Write out word for word each line from the top of the material through the line that has "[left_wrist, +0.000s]". Pictures do not go in.
::: PROVIDED DATA :::
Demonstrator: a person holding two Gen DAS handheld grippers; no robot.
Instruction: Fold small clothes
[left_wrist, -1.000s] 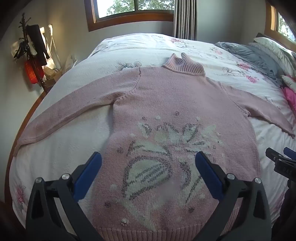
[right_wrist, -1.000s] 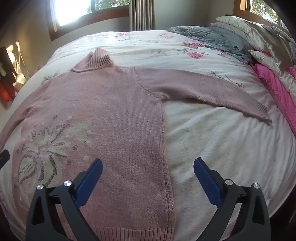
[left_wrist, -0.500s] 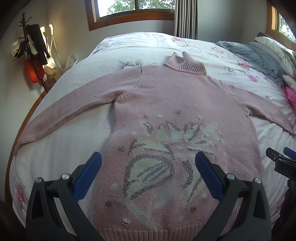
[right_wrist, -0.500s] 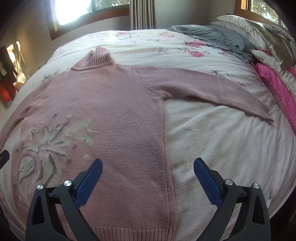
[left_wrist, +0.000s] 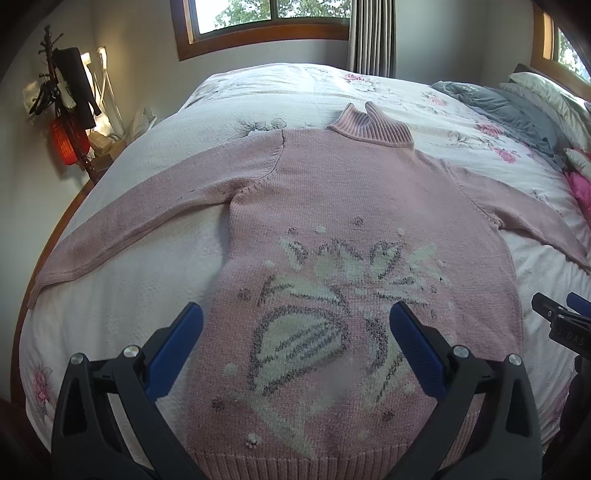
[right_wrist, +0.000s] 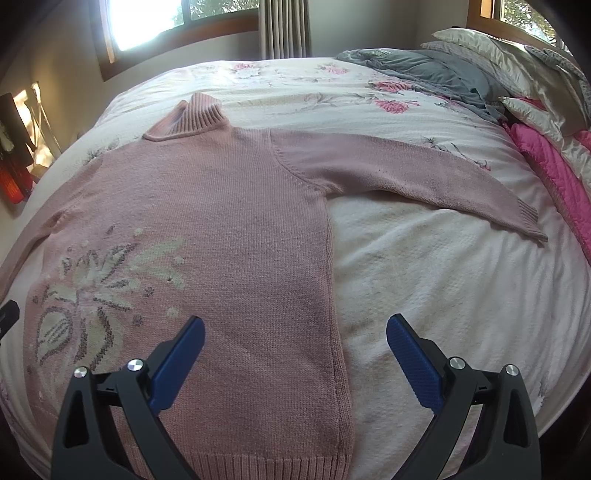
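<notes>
While I hold both tools above the near edge of the bed (left_wrist: 122, 280), the pink sweater (left_wrist: 354, 206) lies flat and face up on the white floral bedspread, filling the middle of the left wrist view. Its ribbed collar (left_wrist: 371, 127) points to the top of that frame and its ribbed hem runs along the bottom edge. One sleeve (left_wrist: 147, 221) stretches toward the left of the frame, its cuff near the edge of the mattress; the other sleeve (right_wrist: 406, 177) reaches to the right of the right wrist view, ending close to a pink quilt (right_wrist: 554, 173).

My left gripper (left_wrist: 295, 343) is spread wide with nothing between its blue pads, hovering over the knitted flower motif (left_wrist: 332, 306) in the lower centre. My right gripper (right_wrist: 295, 354) is likewise spread wide and empty, straddling the sweater's side seam in the lower centre of its frame. Whether either tool touches the fabric I cannot tell.

A grey blanket (right_wrist: 424, 74) lies bunched at the upper right, beside the pillows (right_wrist: 498, 51).
</notes>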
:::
EXERCISE RESULT:
Demonstrator: a person holding two Gen DAS handheld grippers; no robot.
Instruction: Fold small clothes
[left_wrist, -1.000s] 
[right_wrist, -1.000s] 
[left_wrist, -0.500s] 
[right_wrist, -0.500s] 
[left_wrist, +0.000s] 

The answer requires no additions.